When the word "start" shows up in a line of the records below, copy that line.

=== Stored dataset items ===
((

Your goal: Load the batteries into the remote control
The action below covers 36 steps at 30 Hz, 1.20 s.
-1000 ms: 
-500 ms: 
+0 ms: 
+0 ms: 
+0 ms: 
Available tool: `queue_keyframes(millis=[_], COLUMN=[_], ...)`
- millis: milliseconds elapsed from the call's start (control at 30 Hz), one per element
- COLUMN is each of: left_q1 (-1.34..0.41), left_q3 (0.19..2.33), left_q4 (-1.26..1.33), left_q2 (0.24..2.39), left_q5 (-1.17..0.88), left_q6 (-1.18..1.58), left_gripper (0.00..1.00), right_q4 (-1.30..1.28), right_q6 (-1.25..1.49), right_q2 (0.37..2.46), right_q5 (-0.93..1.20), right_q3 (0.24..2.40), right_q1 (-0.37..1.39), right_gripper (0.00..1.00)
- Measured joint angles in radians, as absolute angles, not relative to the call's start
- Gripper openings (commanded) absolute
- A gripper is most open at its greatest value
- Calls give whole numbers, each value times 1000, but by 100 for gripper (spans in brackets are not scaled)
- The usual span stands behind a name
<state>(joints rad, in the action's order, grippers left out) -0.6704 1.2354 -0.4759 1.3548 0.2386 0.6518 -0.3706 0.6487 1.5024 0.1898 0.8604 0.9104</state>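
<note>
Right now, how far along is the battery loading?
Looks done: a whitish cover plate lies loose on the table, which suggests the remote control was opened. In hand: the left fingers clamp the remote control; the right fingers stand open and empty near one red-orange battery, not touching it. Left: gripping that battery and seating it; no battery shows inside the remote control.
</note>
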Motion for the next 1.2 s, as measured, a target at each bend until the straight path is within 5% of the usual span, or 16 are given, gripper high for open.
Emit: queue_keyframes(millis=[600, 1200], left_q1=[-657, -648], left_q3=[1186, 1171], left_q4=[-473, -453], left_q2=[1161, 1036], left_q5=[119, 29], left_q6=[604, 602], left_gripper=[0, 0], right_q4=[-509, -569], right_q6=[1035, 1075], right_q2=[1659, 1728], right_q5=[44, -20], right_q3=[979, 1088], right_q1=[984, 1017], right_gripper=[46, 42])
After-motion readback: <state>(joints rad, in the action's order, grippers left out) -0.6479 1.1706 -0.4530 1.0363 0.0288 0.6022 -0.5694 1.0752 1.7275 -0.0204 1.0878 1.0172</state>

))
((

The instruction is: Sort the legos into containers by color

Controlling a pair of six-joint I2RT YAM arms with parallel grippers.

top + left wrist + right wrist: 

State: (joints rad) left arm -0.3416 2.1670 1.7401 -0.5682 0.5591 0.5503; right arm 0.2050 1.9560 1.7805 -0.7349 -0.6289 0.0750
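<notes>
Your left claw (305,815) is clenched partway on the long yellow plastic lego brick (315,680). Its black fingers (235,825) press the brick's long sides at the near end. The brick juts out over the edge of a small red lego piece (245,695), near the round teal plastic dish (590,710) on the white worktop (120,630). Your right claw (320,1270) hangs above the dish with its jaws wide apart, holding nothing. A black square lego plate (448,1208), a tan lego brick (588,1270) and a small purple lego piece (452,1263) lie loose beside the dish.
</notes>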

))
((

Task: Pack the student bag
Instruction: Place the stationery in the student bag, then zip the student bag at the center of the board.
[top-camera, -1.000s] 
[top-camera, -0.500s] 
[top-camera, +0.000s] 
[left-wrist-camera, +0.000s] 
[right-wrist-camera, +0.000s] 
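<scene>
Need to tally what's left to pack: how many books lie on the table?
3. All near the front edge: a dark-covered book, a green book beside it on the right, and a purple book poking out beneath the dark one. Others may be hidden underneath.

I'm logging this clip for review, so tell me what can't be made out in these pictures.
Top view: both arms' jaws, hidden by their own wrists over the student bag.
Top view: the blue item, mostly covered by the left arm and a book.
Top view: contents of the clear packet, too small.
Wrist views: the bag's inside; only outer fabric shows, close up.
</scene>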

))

=== YOUR RESPONSE ===
- millis: milliseconds elapsed from the call's start (control at 30 Hz), one per element
- Measured joint angles in radians, as absolute angles, not relative to the call's start

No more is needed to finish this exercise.